DATA EXTRACT: Begin

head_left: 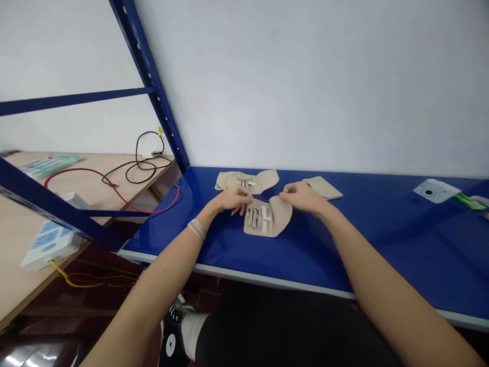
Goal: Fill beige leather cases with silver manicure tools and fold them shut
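Observation:
An unfolded beige manicure case (280, 216) lies on the blue table in front of me. Nail clippers (254, 219) and other small metal tools sit in its left half, beside a white strip. My right hand (300, 198) pinches the upper edge of its raised right flap. At the upper left corner, my left hand (235, 199) has its thumb and forefinger closed on the case's edge, the other fingers curled below. Just behind, a second opened manicure case (266, 179) shows similar tools, partly covered by my left hand. A folded beige case (324, 187) rests beyond my right hand.
The blue table (382, 244) ends at a white wall. At its right lie a white card-like item with a dark circle (435, 190) and a green object (469, 201). A blue metal frame (153, 81) rises at left, near a wooden table with cables and a power strip (51, 244).

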Demonstrator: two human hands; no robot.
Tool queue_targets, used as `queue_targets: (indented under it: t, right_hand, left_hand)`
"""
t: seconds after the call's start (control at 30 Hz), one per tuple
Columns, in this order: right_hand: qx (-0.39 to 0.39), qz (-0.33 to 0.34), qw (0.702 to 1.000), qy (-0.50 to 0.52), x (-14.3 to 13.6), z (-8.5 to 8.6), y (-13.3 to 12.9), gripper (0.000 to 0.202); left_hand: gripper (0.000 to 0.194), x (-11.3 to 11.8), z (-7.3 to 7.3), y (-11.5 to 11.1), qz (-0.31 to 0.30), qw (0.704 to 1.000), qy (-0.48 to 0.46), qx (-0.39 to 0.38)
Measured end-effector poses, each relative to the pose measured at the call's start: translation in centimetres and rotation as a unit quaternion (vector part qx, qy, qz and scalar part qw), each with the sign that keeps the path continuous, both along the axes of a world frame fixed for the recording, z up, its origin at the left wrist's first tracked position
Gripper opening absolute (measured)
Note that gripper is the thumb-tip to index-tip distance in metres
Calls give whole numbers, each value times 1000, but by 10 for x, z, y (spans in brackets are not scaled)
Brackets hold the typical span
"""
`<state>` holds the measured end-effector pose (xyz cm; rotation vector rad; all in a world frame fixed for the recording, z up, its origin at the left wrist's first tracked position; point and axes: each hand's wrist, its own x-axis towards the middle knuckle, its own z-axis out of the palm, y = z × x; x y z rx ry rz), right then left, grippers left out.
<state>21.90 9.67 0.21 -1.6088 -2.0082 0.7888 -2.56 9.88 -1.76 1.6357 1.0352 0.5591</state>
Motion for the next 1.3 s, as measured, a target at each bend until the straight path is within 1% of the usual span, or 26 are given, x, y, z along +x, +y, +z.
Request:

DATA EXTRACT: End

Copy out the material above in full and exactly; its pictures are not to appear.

■ **SOLUTION FOR THIS PROBLEM**
head_left: 
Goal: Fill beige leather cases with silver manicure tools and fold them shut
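Observation:
An unfolded beige manicure case (280, 216) lies on the blue table in front of me. Nail clippers (254, 219) and other small metal tools sit in its left half, beside a white strip. My right hand (300, 198) pinches the upper edge of its raised right flap. At the upper left corner, my left hand (235, 199) has its thumb and forefinger closed on the case's edge, the other fingers curled below. Just behind, a second opened manicure case (266, 179) shows similar tools, partly covered by my left hand. A folded beige case (324, 187) rests beyond my right hand.
The blue table (382, 244) ends at a white wall. At its right lie a white card-like item with a dark circle (435, 190) and a green object (469, 201). A blue metal frame (153, 81) rises at left, near a wooden table with cables and a power strip (51, 244).
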
Demonstrator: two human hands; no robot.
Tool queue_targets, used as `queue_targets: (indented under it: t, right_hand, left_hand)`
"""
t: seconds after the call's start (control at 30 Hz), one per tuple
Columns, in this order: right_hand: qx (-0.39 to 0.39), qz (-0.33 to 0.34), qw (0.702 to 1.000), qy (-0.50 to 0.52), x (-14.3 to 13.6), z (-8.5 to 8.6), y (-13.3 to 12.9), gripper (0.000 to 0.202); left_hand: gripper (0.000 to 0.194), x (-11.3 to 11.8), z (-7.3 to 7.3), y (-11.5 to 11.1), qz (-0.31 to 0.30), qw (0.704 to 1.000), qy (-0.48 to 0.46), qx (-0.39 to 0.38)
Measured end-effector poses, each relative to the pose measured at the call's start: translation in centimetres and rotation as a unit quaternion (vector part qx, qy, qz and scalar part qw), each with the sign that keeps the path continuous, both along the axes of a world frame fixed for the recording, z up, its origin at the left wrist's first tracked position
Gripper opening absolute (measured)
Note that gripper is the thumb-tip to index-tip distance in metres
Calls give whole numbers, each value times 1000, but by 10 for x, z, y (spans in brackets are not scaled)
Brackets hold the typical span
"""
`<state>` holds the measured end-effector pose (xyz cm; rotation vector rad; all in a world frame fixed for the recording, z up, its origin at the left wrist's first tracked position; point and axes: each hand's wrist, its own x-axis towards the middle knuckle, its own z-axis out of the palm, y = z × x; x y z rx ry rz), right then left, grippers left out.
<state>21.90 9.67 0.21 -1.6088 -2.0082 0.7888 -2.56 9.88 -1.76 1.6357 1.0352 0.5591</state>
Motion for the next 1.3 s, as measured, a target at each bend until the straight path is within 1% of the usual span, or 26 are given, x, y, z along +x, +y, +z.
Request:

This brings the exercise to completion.